Both of these dreams employ imagery of the automobile, that great 20th century instrument that promotes autonomy and control in our movement through the world. Think of the importance of driving for adolescents who are trying to break free and strike out on their own. It is natural that driving a car would represent autonomy and also represent the “middle passage” when we, in every respect, simply don’t know where we are going. The car, then, is an important dream symbol: "In countless ways, psyche's conscious and unconscious have registered the impact of the automobile."
There may come a point in our lives when the autonomy symbolized by the car no longer works: in the first dream, the dreamer's car "wouldn't steer," and so he gets stuck trying to make his way through "an old brick tunnel." It is curious that the dreamer "couldn't see ahead" even though his car was "at the top of a hill." These contradictory images-- a tunnel underground and the dreamer at the top of a hill-- suggest opposite poles of the psyche: a path through the underworld and then the high hilltop, a point where we ought to be able to see far ahead. But not for this dreamer. Despite being in a good position to see-- "at the top of a hill"-- he cannot see and so he remains stuck.
The second dream makes the use of the imagery of a road or path or, in our contemporary terminology, a "freeway." The dreamer is seeking a path which would be free or lead to freedom. But in this dream the road leads only to confusion. In "big" dreams a city may represent the totality of the psyche or the self in its comprehensiveness. In this second dream the city (the self) is "nearing completion" but the dreamer remains on the outskirts, in the suburbs, not in the city itself. To go into the self is to enter strange territory where we need guidance if we are not to get lost. This dreamer, in the midst of crisis, finds no guidance: no median strips, no arrows, no traffic lights. Here is an image of the self without direction, without any way of finding a "free" way to enter the city of the genuine self.
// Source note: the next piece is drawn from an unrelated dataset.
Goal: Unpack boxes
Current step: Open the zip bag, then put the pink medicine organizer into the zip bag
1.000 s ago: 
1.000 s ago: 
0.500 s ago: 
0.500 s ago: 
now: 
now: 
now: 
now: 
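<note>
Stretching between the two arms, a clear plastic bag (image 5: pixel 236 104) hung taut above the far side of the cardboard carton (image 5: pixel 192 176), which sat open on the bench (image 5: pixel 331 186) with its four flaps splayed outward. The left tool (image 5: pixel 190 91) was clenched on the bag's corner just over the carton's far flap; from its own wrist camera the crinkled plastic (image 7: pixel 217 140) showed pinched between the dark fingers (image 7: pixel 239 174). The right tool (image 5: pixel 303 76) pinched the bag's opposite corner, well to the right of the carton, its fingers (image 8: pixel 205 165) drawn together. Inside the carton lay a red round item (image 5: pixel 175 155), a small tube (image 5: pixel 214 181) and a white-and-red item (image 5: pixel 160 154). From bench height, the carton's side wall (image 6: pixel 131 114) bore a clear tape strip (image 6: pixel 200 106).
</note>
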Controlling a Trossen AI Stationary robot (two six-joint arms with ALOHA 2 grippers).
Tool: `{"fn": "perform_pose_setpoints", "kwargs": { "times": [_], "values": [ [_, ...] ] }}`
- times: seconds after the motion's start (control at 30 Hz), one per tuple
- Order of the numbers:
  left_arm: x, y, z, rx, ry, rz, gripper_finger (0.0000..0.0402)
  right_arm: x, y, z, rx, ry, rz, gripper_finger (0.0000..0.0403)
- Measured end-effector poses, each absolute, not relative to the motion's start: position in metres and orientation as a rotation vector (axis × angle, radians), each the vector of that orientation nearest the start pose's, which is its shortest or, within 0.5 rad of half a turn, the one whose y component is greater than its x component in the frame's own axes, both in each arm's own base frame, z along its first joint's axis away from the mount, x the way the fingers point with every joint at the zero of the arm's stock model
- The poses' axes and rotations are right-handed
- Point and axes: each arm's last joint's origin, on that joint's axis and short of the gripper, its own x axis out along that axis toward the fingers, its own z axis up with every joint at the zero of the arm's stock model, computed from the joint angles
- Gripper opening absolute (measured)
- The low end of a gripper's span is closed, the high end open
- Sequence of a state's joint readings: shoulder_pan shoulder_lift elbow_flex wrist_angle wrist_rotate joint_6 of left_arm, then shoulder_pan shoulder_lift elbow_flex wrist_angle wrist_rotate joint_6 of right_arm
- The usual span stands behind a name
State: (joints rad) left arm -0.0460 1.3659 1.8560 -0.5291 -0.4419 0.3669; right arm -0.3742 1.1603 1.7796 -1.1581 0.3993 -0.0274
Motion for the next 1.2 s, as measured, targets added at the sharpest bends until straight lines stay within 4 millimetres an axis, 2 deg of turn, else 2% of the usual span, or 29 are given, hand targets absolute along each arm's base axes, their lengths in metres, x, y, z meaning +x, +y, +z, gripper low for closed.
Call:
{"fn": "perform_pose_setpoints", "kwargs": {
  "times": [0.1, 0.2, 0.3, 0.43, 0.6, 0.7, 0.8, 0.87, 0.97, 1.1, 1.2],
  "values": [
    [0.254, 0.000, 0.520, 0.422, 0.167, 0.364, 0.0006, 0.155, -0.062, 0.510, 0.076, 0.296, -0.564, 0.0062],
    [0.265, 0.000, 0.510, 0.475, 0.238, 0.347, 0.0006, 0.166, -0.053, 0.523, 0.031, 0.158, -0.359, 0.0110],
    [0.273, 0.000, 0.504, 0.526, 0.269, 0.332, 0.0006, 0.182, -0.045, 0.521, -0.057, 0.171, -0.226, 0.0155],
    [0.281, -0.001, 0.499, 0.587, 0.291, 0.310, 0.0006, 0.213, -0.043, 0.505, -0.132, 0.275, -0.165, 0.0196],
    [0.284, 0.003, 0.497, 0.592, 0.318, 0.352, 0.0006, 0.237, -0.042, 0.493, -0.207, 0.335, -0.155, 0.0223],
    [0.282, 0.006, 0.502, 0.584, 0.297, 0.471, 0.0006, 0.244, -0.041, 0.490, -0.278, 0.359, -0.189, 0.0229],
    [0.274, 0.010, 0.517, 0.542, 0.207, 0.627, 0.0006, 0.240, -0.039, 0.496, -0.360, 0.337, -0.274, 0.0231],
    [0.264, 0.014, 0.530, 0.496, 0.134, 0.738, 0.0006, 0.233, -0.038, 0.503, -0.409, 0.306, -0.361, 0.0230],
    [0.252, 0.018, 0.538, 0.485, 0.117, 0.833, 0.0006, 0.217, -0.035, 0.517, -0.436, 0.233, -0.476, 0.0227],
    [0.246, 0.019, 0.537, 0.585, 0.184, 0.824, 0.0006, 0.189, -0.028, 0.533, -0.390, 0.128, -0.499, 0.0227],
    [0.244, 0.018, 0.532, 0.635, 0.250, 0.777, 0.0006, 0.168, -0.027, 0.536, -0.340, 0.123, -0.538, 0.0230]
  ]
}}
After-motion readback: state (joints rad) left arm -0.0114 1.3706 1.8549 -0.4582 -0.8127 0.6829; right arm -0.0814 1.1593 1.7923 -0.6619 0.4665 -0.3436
At midlife, it the “little voice” whispers that “time is running” out. We fear that perhaps we have already have missed our crucial opportunity, as in the following dream:
A carousel is going round and round and I am holding on. The centrifugal force is such that it can easily break my neck but I tense my neck muscles. I am told that I have missed an opportunity.
Something of the same feeling is conveyed in the following dream, but now with a more optimistic sense that possibilities are still open to the dreamer:
BACK IN SCHOOL
Here is the dream of middle-aged CEO facing a new challenge:
I am back in school, learning a foreign language. I am told that if I graduate, I will be given a higher degree in philosophy. The work is hard, but a teaching assistant gives me private coaching. He takes me to a place in the deep woods. He tells me I'll find it easier to study there.
In this dream the middle-aged CEO is back in school, but what he is it that he needs to learn? And what sort of school is this anyway? In the dream, he is faced with learning a foreign language—not something easy for any middle-aged person to learn. Indeed, at midlife, we all have to go back to school again. We must go beyond the “language” of the first half of life and learn an entirely new language with which we are unaccustomed. Here lies an essential task of the midlife transition, as Jung put it:
"Wholly unprepared, [people] embark upon the second half of life. Or are there perhaps colleges for forty-year-olds which prepare them for their coming life and its demands as the ordinary colleges introduce our young people to knowledge of the world and of life? No, there are none. Thoroughly unprepared we take the step into the afternoon of life; worse still, we take this step with the false presupposition that our truths and ideas will serve us as hitherto. But we cannot live the afternoon of life according to the programme of life's morning-- for what was great in the morning will be little at evening, and what in the morning was true will at evening have become a lie."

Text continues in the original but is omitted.